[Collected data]
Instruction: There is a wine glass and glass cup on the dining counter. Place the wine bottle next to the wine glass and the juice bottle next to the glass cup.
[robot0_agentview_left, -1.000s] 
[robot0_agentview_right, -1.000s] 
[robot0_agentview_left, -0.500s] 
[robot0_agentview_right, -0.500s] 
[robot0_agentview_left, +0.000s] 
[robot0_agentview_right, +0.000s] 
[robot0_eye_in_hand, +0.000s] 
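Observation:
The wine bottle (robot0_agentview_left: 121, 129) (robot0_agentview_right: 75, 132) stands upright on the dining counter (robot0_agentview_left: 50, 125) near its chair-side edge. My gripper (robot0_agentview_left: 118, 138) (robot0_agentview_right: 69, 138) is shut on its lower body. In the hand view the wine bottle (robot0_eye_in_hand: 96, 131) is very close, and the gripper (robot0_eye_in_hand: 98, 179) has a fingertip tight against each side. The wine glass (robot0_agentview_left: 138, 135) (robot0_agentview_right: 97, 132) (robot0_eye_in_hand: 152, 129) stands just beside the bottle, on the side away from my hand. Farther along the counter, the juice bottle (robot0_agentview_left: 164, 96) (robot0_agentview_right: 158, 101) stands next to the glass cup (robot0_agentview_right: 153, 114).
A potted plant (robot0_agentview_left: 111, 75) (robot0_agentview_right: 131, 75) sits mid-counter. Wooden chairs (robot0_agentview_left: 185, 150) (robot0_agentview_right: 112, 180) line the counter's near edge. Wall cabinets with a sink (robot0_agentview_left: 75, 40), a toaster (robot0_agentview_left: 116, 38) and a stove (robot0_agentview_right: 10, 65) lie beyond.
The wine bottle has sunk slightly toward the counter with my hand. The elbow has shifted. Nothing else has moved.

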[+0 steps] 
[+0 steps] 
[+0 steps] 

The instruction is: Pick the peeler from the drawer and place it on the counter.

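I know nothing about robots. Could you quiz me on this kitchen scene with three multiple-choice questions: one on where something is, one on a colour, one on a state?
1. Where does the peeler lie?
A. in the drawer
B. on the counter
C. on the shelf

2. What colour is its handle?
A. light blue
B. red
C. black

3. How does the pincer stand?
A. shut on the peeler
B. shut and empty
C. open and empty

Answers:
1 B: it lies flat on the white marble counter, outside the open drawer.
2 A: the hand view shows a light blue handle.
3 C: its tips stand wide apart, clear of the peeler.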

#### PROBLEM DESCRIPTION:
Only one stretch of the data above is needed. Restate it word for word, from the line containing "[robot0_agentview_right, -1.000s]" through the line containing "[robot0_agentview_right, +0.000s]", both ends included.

#### TASK RESPONSE:
[robot0_agentview_right, -1.000s] 
[robot0_agentview_left, -0.500s] 
[robot0_agentview_right, -0.500s] 
[robot0_agentview_left, +0.000s] 
[robot0_agentview_right, +0.000s] 

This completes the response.